[PROBLEM] Every line below should be given again without alteration.

[RAW DATA]
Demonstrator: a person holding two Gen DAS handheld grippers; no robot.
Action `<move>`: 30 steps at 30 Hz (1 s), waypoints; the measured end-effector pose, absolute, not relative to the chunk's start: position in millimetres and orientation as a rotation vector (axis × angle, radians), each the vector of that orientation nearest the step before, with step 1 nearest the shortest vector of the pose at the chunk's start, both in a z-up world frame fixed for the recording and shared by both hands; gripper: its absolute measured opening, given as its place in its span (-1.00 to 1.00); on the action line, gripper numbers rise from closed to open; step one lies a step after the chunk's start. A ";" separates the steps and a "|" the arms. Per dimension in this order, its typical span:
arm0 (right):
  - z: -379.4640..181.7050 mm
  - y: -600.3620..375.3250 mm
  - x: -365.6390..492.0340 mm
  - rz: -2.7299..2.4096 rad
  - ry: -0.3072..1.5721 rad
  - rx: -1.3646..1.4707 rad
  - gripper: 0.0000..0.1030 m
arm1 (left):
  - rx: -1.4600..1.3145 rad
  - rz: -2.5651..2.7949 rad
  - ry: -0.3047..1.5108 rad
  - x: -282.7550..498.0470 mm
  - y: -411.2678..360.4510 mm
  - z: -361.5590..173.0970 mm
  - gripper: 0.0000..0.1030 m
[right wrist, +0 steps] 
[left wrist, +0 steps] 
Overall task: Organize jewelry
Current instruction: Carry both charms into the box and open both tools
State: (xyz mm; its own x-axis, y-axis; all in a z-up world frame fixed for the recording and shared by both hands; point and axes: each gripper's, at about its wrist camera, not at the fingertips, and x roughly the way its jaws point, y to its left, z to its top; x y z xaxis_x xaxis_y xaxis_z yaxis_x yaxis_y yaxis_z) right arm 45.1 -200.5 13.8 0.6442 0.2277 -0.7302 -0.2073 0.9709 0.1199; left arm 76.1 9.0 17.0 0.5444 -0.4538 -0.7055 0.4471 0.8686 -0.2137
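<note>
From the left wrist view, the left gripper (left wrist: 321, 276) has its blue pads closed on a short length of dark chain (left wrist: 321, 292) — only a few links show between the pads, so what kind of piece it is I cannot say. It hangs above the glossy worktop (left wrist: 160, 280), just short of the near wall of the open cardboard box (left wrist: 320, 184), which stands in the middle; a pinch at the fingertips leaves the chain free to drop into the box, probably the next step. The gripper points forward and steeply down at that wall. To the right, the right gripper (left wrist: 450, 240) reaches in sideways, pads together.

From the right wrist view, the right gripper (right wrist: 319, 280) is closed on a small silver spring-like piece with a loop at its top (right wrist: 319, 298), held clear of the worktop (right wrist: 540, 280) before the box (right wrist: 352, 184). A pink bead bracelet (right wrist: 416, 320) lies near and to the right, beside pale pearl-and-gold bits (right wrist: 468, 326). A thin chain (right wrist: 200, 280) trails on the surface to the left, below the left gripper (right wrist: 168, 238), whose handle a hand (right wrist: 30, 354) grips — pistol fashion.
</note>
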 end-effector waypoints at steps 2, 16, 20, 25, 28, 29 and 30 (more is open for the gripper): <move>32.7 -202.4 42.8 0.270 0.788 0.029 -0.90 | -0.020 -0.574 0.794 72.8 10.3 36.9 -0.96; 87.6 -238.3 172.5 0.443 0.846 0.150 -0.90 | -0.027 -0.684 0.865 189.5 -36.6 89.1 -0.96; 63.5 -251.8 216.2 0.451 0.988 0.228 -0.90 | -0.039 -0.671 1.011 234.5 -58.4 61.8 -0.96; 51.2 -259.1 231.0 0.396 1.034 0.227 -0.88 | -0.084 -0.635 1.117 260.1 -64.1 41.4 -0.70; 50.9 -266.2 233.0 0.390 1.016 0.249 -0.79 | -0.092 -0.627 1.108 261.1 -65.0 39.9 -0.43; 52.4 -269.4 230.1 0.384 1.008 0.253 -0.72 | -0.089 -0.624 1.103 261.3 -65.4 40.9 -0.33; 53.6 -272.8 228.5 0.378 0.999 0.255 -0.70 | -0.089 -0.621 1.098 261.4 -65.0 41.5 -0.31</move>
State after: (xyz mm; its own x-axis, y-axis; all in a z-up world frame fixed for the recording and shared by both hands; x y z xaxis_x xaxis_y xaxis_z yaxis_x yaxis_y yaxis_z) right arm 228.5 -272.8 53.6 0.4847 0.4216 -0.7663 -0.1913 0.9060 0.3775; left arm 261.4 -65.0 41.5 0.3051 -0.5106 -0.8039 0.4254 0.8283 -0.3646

[EXERCISE OUTPUT]
Demonstrator: a person holding two Gen DAS handheld grippers; no robot.
Action `<move>`: 30 steps at 30 Hz (1 s), waypoints; the measured end-effector pose, absolute, not relative to the chunk's start: position in millimetres and orientation as a rotation vector (axis × angle, radians), each the vector of that orientation nearest the step before, with step 1 nearest the shortest vector of the pose at the chunk's start, both in a z-up world frame fixed for the recording and shared by both hands; gripper: its absolute measured opening, given as its place in its span (-1.00 to 1.00); on the action line, gripper numbers rise from closed to open; step one lies a step after the chunk's start. A ";" separates the steps and a "|" the arms. Per dimension in this order, its typical span:
arm0 (right):
  - z: -379.4640..181.7050 mm
  - y: -600.3620..375.3250 mm
  - x: -365.6390..492.0340 mm
  - rz: -2.7299..2.4096 rad
  - ry: -0.3072..1.5721 rad
  - rx: -1.3646..1.4707 rad
  - gripper: 0.0000..0.1030 m
arm1 (left):
  - rx: -1.4600..1.3145 rad
  - rz: -2.5651..2.7949 rad
  - ry: -0.3047..1.5108 rad
  - x: -282.7550..498.0470 mm
  - y: -411.2678..360.4510 mm
  - z: -361.5590..173.0970 mm
  - gripper: 0.0000..0.1030 m
[right wrist, +0 steps] 
[left wrist, +0 steps] 
Overall task: Organize jewelry
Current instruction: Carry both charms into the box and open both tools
State: (xyz mm; its own x-axis, y-axis; all in a z-up world frame fixed for the recording and shared by both hands; point and axes: each gripper's, at about its wrist camera, not at the fingertips, and x roughly the way its jaws point, y to its left, z to its top; x y z xaxis_x xaxis_y xaxis_z yaxis_x yaxis_y yaxis_z) right arm 45.1 -200.5 13.8 0.6442 0.2277 -0.7302 -0.2073 0.9709 0.1199; left arm 76.1 9.0 17.0 0.5444 -0.4538 -0.7055 0.4471 0.8686 -0.2137
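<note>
From the left wrist view, the left gripper (left wrist: 321, 276) has its blue pads closed on a short length of dark chain (left wrist: 321, 292) — only a few links show between the pads, so what kind of piece it is I cannot say. It hangs above the glossy worktop (left wrist: 160, 280), just short of the near wall of the open cardboard box (left wrist: 320, 184), which stands in the middle; a pinch at the fingertips leaves the chain free to drop into the box, probably the next step. The gripper points forward and steeply down at that wall. To the right, the right gripper (left wrist: 450, 240) reaches in sideways, pads together.

From the right wrist view, the right gripper (right wrist: 319, 280) is closed on a small silver spring-like piece with a loop at its top (right wrist: 319, 298), held clear of the worktop (right wrist: 540, 280) before the box (right wrist: 352, 184). A pink bead bracelet (right wrist: 416, 320) lies near and to the right, beside pale pearl-and-gold bits (right wrist: 468, 326). A thin chain (right wrist: 200, 280) trails on the surface to the left, below the left gripper (right wrist: 168, 238), whose handle a hand (right wrist: 30, 354) grips — pistol fashion.
</note>
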 end-effector waypoints at steps 2, 16, 20, 25, 28, 29 and 30 (more is open for the gripper): <move>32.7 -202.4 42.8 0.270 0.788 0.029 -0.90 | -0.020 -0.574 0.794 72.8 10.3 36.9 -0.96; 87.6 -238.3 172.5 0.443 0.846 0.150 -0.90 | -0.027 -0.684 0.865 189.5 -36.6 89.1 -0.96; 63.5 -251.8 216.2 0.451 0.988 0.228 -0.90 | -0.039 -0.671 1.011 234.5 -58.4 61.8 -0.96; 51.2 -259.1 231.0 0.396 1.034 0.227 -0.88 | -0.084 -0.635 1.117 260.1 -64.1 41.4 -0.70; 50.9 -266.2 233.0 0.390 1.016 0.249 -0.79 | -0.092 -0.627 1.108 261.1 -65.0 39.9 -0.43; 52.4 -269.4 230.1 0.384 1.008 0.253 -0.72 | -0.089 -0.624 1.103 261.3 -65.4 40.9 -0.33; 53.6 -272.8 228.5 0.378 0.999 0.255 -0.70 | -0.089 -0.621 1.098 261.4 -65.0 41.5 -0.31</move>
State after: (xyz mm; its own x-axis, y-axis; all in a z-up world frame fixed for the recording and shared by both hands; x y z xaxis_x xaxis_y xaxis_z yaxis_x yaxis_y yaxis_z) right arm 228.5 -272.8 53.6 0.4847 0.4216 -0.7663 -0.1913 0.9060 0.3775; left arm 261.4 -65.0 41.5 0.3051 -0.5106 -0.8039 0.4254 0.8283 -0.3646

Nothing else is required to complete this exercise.